Greater Manchester mayor Andy Burnham says Boris Johnson faces a “fracturing of national unity” if he ignores the regions in the coronavirus outbreak.
Mr Burnham said mayors had not been told the lockdown was being eased.
Writing in the Observer, he warned that without extra support for the English regions, there was a danger of a “second spike” of the disease.
His intervention came as the prime minister accepted that there had been “frustration” over lockdown rules.
The devolved administrations in Scotland, Wales, and Northern Ireland have refused to follow Mr Johnson’s easing plan, while cities such as Liverpool have said they will not start re-opening schools on 1 June as the government wants.
The infection rate – also known the reproduction or R number – is higher in northwest England than London.
Speaking to BBC Breakfast, Mr Burnham said: “It’s the most deprived councils that have seen the highest number of cases.”
While coronavirus cases have been declining in the South East, Mr Burnham believes the loosening of restrictions “came a little early” for the North.
“There is a very different picture in the north, particularly in the North East where the R number is highest, so I understand why people have concerns there.”
Despite having taken part in a call two weeks ago with Mr Johnson and eight other regional mayors, Mr Burnham said he was given no real notice of the easing in restrictions, which was announced last Sunday.
“On the eve of a new working week, the PM was on TV ‘actively encouraging’ a return to work.
“Even though that would clearly put more cars on roads and people on trams, no-one in government thought it important to tell the cities that would have to cope with that,” he said.

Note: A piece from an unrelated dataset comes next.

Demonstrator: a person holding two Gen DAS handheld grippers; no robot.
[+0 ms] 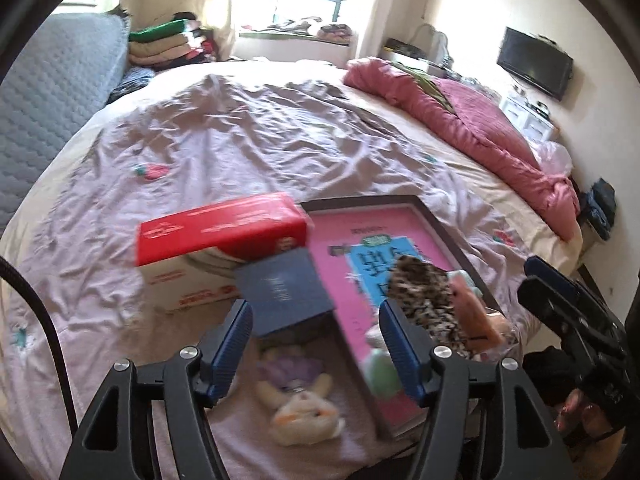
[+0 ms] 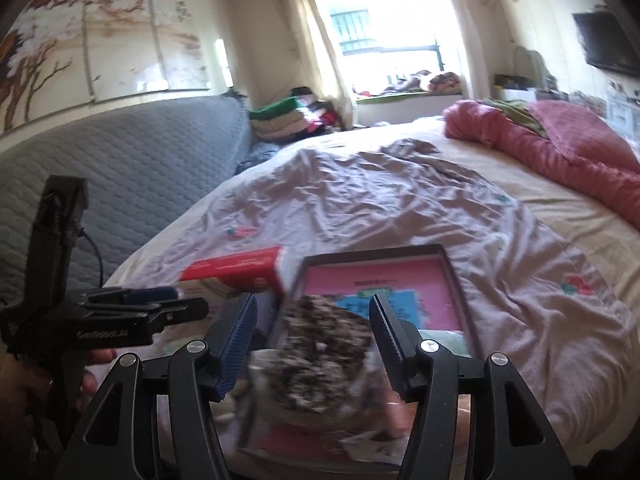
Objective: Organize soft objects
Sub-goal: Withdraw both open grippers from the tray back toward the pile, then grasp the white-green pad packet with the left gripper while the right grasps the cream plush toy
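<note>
A white plush bunny with a purple top (image 1: 298, 396) lies on the sheet between the fingers of my open left gripper (image 1: 316, 320). A leopard-print plush (image 1: 424, 296) lies on the pink framed board (image 1: 352, 240), with a peach soft toy (image 1: 472, 312) beside it and a pale green soft toy (image 1: 380, 368) near the right fingertip. In the right wrist view my open right gripper (image 2: 314, 312) hovers just above the leopard-print plush (image 2: 320, 344), blurred. The left gripper (image 2: 132, 308) shows at the left.
A red and white carton (image 1: 216, 240) and a dark blue box (image 1: 280, 288) lie on the wrinkled lilac sheet (image 1: 240, 132). A pink quilt (image 1: 480, 132) is bunched at the far right. A grey headboard (image 2: 100, 180) stands to the left. Folded clothes (image 1: 168, 44) sit beyond the bed.
</note>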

To prevent further divisions, he urged Mr Johnson to appoint West Midlands mayor Andy Street to represent the English regions on the government’s Cobra civil contingencies committee.
“If the government carries on in the same vein, expect to see an even greater fracturing of national unity. Different places will adopt their own messaging and policies,” he said.
“Nervousness in the North”
Mr Burnham added that the prime minister “hasn’t given us a transport funding deal like in London so we can put on extra trams and buses to keep people safe.”
A government spokesperson said they would “continue to work closely” with councils.
“The suggestion that we have chosen to favour certain councils over others is entirely wrong.”
However Mr Burnham challenged the government’s claim that an allocation of an extra £3.2bn to English councils had been “distributed in the fairest way”.
He called for the government to “acknowledge that councils need extra funding” and to publish regional R numbers, which would help local authorities decide when to reopen schools.
“People do not have the R information at the moment. They can get it, but it’s not formally published by the government.”
In the Observer, he wrote: “Nervousness in the North about the R number will see more councils adopt their own approach on schools, as Liverpool, Gateshead and Hartlepool are doing. Arguments will increase about funding.
“And if we don’t get the help we need, there is a risk of a second spike here which, in turn, will pass the infection back down the country through the Midlands to London.”
The prime minister wrote in the Mail on Sunday that more complicated messages were needed during the next phase of the response and as restrictions changed.
In his article, Mr Johnson said changes to lockdown restrictions in England – such as unlimited exercise outdoors – were possible due to the public’s “good common sense”.
In a reference to confusion and criticism of the government’s new message urging people to “stay alert”, Mr Johnson said the government was attempting something that has “never had to be done before”.